Users may have been following Wendell from Level1Tech’s battle with researching the reasons behind why some benchmarks have regressed performance on quad-die Threadripper 2 compared to dual-die configurations. Through his research, he found that this problem was limited to Windows, as cross-platform software on Linux did not have this issue, and that the problem was not limited just to Threadripper 2, but quad-die EPYCs were also affected.

At the time, most journalists and analysts noted that the performance was lower, and that the Linux/Windows differences existed, but pointed the finger at the reduced memory performance of the large Threadripper 2 CPUs. At the time, Wendell discovered that removing CPU 0 from the thread pool, after the program starts running, it actually regained all of the performance loss on Windows.

After some discussions about what the issue was exactly, I helped Wendell with some additional testing, by running our CPU suite through an affinity mask at runtime to remove CPU 0 from the options at runtime. The results were negative, suggesting that the key to CPU 0 was actually changing it at run time.

After this, Wendell did his testing on an EPYC 7551 processor, one of the big four-die parts, and confirmed this was not limited to just Threadripper – the problem wasn’t memory, it was almost certainly the Windows Scheduler.

'Best NUMA Node' and Windows Hotfix for 2-NUMA

The conclusion was made that in a NUMA environment, Windows’ scheduler actually assigns a ‘best NUMA node’ for each bit of software and the scheduler is programmed to move those threads to that node as often as possible, and will actually kick out threads that also have the same ‘best NUMA node’ settings with abandon. When running a single binary that spawns 32/64 threads, every thread from that binary is assigned the same ‘best NUMA node’, and these threads will continually be pushed onto that node, kicking out threads that already want to be there. This leads to core contention, and a fully multi-threaded program could spend half of its time shuffling around threads to comply with this ‘best NUMA node’ situation.

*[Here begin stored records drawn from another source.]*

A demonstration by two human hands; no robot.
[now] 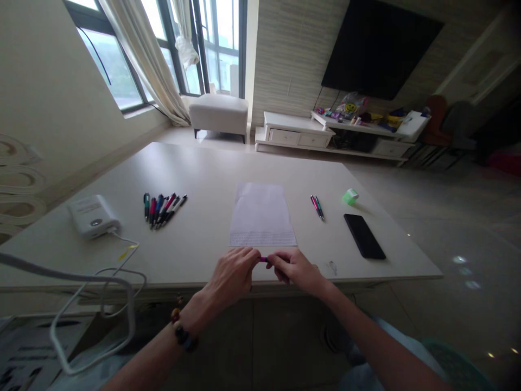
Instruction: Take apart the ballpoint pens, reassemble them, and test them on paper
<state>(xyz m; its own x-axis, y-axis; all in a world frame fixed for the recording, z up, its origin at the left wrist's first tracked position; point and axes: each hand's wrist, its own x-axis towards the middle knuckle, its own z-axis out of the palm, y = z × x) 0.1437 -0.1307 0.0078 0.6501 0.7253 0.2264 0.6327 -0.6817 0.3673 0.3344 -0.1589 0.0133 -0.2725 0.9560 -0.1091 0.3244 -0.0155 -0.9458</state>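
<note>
Left hand [230, 274] and right hand [295, 270] pinch a magenta piece [264, 259] near the table edge [366, 277].

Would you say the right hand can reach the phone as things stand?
Probably yes: the way to the phone across the tabletop looks free, though the right hand pinches a pink item.

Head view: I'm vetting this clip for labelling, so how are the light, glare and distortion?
In the head view, daylight from the window washes out the outdoors; glare spots dot the floor tiles; the wide lens bends the table edges; the left hand and right hand and the magenta piece look fairly sharp.
</note>
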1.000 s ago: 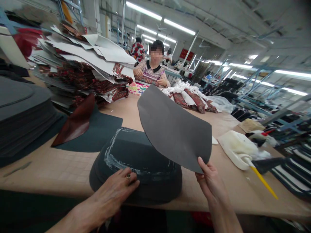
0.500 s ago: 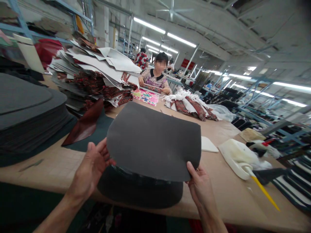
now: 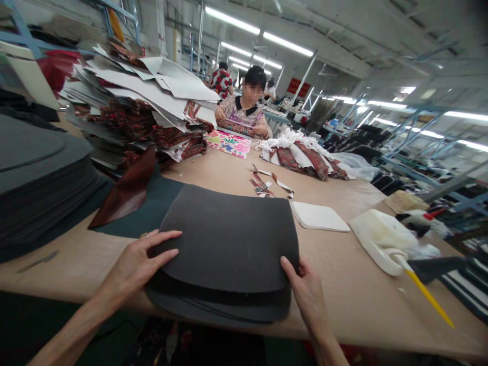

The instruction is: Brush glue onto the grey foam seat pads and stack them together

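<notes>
Brown surface (image 3: 362,290) surrounds a dark stack (image 3: 232,308), and over that lies the grey sheet (image 3: 232,239), long axis running left to right. Left hand (image 3: 143,256) rests half-open on one end — right hand (image 3: 309,292) pinches the other, thumb on top.

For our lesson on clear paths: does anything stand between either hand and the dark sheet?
Nothing visible does. The left hand is on the dark sheet at its left edge; the right hand touches its right edge.

Dark grey sheet (image 3: 229,239); red-brown piece (image 3: 131,195); tan tabletop (image 3: 354,295); yellow stick (image 3: 430,300).
</notes>
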`<state>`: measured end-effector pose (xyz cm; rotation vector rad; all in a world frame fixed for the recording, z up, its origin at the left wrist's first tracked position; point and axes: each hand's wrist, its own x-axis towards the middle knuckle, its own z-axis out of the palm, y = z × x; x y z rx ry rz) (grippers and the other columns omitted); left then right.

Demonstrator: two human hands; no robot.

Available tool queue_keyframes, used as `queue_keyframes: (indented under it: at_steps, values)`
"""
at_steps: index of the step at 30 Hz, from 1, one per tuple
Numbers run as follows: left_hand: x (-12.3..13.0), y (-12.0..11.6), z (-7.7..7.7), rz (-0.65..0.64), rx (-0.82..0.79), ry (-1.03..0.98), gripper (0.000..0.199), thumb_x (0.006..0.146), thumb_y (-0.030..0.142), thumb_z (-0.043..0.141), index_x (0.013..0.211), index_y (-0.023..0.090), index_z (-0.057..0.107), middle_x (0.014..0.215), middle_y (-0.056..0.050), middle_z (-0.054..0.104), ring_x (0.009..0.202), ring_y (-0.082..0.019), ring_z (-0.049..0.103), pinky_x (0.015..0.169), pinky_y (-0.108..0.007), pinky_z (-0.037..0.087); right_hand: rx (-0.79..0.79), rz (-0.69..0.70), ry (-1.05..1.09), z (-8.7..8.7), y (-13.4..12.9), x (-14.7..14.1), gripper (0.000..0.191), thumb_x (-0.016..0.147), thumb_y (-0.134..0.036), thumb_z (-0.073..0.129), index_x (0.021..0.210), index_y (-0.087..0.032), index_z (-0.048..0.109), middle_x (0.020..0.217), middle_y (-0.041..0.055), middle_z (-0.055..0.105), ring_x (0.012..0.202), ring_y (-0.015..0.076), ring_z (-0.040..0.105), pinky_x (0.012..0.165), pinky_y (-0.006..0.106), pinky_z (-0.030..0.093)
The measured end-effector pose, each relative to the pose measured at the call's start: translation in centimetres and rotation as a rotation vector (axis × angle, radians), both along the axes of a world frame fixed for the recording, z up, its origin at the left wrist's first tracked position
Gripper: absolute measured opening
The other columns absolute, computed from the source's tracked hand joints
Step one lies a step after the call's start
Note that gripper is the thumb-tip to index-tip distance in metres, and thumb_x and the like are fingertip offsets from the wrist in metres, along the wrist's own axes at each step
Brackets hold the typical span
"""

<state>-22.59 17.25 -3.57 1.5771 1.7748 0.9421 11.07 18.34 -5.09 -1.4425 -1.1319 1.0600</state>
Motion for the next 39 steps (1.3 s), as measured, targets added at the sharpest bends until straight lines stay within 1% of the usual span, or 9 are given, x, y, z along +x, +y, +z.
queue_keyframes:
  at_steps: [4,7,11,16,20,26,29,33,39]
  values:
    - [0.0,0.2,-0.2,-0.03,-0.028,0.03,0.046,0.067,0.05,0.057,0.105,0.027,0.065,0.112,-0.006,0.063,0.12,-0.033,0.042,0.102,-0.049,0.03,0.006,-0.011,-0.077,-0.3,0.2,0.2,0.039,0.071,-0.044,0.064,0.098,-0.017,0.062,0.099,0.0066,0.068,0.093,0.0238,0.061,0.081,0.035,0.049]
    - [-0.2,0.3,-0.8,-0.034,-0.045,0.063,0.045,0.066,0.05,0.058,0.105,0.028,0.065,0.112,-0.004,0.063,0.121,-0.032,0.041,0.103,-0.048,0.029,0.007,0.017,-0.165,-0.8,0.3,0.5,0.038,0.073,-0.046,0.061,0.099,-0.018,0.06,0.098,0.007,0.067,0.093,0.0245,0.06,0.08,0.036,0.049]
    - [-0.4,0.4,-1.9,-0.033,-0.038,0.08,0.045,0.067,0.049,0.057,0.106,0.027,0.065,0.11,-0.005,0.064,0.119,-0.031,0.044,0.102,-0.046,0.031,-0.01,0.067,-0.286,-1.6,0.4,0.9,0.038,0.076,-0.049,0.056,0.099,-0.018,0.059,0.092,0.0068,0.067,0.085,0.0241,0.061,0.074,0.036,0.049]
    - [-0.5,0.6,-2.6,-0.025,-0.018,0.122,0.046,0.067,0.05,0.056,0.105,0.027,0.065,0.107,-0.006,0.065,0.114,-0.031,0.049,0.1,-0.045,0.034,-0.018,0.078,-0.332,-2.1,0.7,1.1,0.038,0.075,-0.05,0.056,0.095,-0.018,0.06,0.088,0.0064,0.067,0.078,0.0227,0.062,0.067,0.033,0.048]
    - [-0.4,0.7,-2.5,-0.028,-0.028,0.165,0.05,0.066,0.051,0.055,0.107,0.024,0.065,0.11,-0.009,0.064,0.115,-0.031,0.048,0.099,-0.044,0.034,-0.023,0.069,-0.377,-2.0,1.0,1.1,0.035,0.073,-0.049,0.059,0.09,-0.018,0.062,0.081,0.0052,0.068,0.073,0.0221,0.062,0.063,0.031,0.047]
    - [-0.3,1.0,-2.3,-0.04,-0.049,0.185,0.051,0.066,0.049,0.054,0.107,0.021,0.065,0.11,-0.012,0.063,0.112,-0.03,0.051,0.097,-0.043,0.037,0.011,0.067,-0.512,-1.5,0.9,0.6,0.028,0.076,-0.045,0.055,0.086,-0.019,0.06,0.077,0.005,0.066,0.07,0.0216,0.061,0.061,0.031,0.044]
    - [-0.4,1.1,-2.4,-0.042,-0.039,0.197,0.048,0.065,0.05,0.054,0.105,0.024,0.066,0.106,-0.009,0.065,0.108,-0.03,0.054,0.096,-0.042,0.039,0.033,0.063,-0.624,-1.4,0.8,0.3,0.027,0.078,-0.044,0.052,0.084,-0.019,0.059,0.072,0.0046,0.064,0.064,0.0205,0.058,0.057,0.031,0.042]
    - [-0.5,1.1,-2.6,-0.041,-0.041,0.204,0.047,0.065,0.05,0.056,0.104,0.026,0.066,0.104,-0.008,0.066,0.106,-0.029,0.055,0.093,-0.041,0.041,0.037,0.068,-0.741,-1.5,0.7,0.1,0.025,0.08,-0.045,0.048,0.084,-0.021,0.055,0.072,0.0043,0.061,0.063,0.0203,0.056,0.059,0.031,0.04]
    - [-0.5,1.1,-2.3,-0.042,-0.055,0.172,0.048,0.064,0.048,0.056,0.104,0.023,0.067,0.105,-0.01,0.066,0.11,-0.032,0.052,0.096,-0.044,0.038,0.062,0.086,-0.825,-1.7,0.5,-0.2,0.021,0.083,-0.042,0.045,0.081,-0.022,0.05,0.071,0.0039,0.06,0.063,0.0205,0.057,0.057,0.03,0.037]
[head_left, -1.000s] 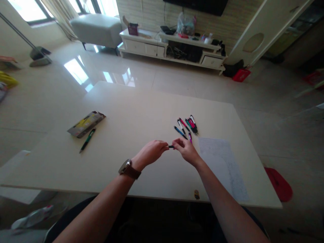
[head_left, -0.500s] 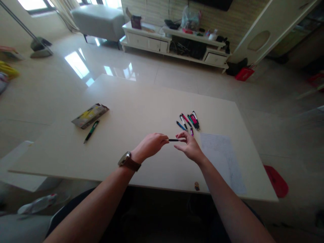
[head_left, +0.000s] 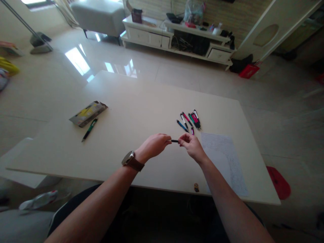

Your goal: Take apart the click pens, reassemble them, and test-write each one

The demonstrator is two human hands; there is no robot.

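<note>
Pen (head_left: 174, 141) was held by 2 hands over the table (head_left: 141, 101).
Left hand (head_left: 157, 144) and right hand (head_left: 192, 146) each pinched an end; a loose grip or uneven pull might have dropped it. Near edge ran under the forearms; open room lay leftward, pens (head_left: 194, 120) and paper (head_left: 222, 152) crowded rightward.

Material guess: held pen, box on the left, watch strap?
Held pen: likely plastic, judging by its slim dark barrel; finish unclear. Box: probably thin cardboard, printed grey and yellow, flap showing at one end. Watch strap: perhaps leather, matte brown, no links visible.
</note>
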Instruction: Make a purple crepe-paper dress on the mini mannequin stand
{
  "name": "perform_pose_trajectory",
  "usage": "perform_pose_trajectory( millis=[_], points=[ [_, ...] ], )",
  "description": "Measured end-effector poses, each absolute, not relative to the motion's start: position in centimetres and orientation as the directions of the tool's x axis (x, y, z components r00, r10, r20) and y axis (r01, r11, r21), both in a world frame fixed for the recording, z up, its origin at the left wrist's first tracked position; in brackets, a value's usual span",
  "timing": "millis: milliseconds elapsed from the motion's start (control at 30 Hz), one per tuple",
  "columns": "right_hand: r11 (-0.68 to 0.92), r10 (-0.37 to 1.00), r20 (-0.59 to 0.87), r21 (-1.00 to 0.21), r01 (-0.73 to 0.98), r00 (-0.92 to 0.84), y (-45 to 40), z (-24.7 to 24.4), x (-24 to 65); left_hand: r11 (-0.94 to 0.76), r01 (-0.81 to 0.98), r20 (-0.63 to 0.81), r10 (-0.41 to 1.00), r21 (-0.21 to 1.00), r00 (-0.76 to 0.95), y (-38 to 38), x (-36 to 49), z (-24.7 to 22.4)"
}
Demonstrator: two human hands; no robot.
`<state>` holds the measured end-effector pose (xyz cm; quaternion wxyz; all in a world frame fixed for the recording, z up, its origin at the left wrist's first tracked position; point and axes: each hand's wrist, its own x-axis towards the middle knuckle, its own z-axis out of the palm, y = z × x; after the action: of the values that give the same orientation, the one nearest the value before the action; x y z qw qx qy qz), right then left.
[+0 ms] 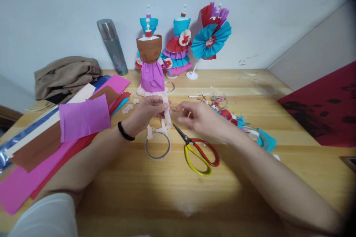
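Observation:
My left hand pinches a pale pinkish-white paper strip that hangs down in loose curls. The strip's lower end lies by a thin tape roll. My right hand is just to the right, its thumb and fingers bent together at a thin pale curl too small to make out. Red-and-yellow-handled scissors lie below it, blades partly apart. Behind my left hand stands a small dress form in a brown top, purple skirt and pale hem; whether the strip joins the hem I cannot tell.
Coloured paper sheets and a brown cloth lie left, near a flask. More dressed forms stand by the wall, one with a big blue paper flower. Paper scraps are heaped right, before a red panel.

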<state>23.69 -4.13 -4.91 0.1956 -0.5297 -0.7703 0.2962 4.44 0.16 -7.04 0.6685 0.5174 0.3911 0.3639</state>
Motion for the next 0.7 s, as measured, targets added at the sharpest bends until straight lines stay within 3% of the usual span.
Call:
perform_pose_trajectory(
  millis=[100, 167, 233, 533, 600, 700],
  points=[
    [0.303, 0.887, -0.260, -0.294, 0.907, -0.381, -7.1, -4.6, 24.0, 0.245, -0.091, -0.192, 0.902, 0.965, 0.388, 0.1, 4.6, -7.0],
    [0.338, 0.851, -0.357, -0.187, 0.922, -0.384, -8.9, -5.2, 24.1, 0.271, -0.102, -0.217, 0.904, 0.957, 0.370, -0.1, 4.7, -6.9],
    [0.327, 0.861, -0.366, -0.135, 0.935, -0.354, -10.3, -6.2, 24.3, 0.302, -0.112, -0.245, 0.901, 0.947, 0.357, -0.3, 4.8, -6.7],
    [0.164, 0.908, -0.361, -0.167, 0.972, -0.215, -11.3, -7.8, 25.3, 0.330, -0.160, -0.225, 0.859, 0.930, 0.460, -0.4, 4.9, -6.5],
    [0.136, 0.927, -0.313, -0.234, 0.963, -0.207, -11.2, -8.2, 25.8, 0.325, -0.192, -0.208, 0.864, 0.926, 0.458, -0.3, 4.9, -6.8],
    [0.099, 0.963, -0.175, -0.469, 0.877, -0.202, -10.8, -9.3, 27.3, 0.295, -0.221, -0.172, 0.878, 0.930, 0.448, -0.2, 4.9, -7.3]
  ],
)
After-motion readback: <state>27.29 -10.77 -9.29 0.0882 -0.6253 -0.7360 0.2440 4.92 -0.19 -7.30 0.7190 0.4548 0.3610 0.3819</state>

The point of this ‘best NUMA node’ environment was originally meant to be for running VMs, such that each VM would run in its own runtime and be assigned different ‘best NUMA nodes’ depending on what else was currently on the system.

One would expect this issue to come up in any NUMA environment, such as dual processors or dual-die AMD processors. It turns out that Microsoft has a hotfix in place in Windows for dual-NUMA environments that disables this ‘best NUMA node’ situation. Ultimately at some point there were enough dual-socket workstation platforms on the market that this made sense, pushing the ‘best NUMA node’ implementation down the road to 3+ NUMA environments. This is why we see it in quad-die Threadripper and EPYC, and not dual-die Threadripper.

Wendell has been working with Jeremy from BitSum, creator of the CorePrio software, in developing a way of soft-fixing this issue. The CorePrio software now has an option called ‘NUMA Disassociator’ which probes which software is active every few seconds and adjusts the thread affinity while the software is running (rather than running an affinity mask which has no affect).

This is a good temporary solution for sure, however it needs to be fixed in the Windows scheduler.

AMD Comments On The Findings

There have been questions about how much AMD/Microsoft know about this issue, who they are in contact with, and what is being done. AMD was happy to make some comments on the record.

AMD stated that they have support and update tickets open with Microsoft’s Windows team on the issue. They believe they know what the issue is, and commends Wendell for being very close to what the actual issue is (they declined to go into detail). They are currently comparing notes with Bitsum, and actually helped Bitsum to develop the original tool for affinity masking, however the ‘NUMA Disassociator’ is obviously new.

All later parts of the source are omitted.